There is good evidence that PCR tests were used to manipulate Covid case numbers1. Therefore, it’s worth taking a closer look into testing for Monkeypox.
What labs are allowed to perform the tests for Monkeypox?
According to JAMA, testing must be done with PCR tests that are available from public health departments:
The clinical diagnosis of monkeypox must be confirmed using laboratory methods, which currently only are available at state public health departments, where screening polymerase chain reaction [PCR] is performed, and positive cases are sent to the CDC for specific clade confirmation.
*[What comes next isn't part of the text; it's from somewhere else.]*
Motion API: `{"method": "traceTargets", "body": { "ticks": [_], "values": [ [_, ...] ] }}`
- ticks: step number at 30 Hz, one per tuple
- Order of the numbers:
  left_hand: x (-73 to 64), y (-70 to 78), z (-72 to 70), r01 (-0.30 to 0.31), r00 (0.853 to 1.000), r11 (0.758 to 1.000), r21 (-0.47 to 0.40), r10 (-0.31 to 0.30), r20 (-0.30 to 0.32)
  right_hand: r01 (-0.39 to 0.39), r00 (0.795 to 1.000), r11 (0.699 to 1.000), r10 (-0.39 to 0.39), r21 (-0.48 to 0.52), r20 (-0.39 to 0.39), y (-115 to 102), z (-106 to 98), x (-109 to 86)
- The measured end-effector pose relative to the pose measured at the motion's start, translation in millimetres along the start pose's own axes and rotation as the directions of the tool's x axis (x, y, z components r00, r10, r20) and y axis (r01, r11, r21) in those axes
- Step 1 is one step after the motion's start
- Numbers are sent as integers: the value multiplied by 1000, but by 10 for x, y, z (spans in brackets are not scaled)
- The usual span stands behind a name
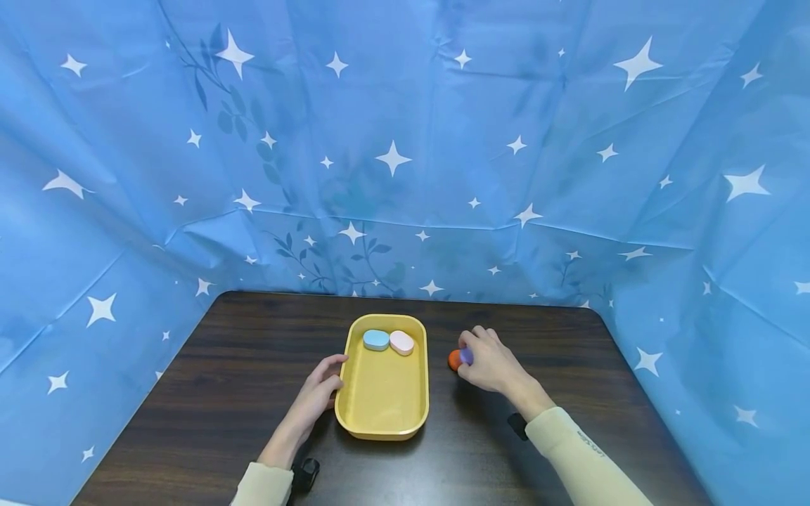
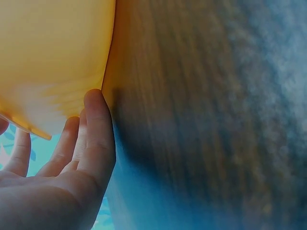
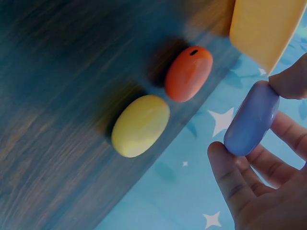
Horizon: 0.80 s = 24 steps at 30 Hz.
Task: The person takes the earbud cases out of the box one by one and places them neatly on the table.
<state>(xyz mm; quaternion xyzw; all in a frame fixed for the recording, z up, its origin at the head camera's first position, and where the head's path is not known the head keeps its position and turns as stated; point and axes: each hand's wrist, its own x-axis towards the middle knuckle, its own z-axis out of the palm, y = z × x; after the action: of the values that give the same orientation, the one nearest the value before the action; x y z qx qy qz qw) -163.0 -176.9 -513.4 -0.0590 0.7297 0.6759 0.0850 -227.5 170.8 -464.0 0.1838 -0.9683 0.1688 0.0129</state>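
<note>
My right hand [image 1: 492,364] pinches a smooth purple oval piece [image 3: 252,118] between thumb and fingers, just right of the tray. Below it in the right wrist view, an orange oval piece [image 3: 189,74] with a small black mark and a pale yellow one [image 3: 141,126] lie on the table. The head view hides the yellow one behind my hand. At the left side of the yellow tray [image 1: 382,400], my left hand [image 1: 310,397] rests its fingers against the outer wall and rim. Inside the tray's far end sit a light blue piece [image 1: 376,340] and a pale pink one [image 1: 401,342], side by side.
The dark wood table [image 1: 253,372] has rounded far corners. Right behind it hangs a blue curtain [image 1: 405,183] with white stars, which also runs along both sides. A dark wrist device [image 1: 306,475] is strapped to the left wrist.
</note>
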Motion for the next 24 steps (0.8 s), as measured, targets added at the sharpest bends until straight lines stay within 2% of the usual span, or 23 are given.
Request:
{"method": "traceTargets", "body": {
  "ticks": [9,24],
  "values": [
    [9,-16,-4,-4,1000,1000,-2,4,-2,-30,1000,1000,30,-7,4,97,37,-2],
    [4,-15,-5,2,1000,1000,7,-2,-3,-34,999,999,34,-6,11,306,-16,-64]
  ]
}}
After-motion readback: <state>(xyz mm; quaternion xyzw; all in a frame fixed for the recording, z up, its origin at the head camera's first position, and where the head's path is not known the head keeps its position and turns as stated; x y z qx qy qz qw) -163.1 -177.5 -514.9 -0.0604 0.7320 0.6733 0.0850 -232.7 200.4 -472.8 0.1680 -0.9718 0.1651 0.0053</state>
According to the CDC testing should be done in LRN laboratories located throughout the US and abroad:
Diagnostic testing for orthopoxviruses (which includes monkeypox virus) is available at Laboratory Response Network (LRN) laboratories located throughout the United States and abroad. There is currently no commercially available assay to detect monkeypox virus…
According to Yahoo “News,” we’re using the same process we used to identify Covid early on:
A network of about 70 public health labs set up by the CDC has the capacity to identify orthopoxviruses, the family that includes smallpox and monkeypox. But local doctors must first get clearance from a state public health researcher, then somehow get the samples to one of the labs, the same process used in early 2020 to identify coronavirus infections.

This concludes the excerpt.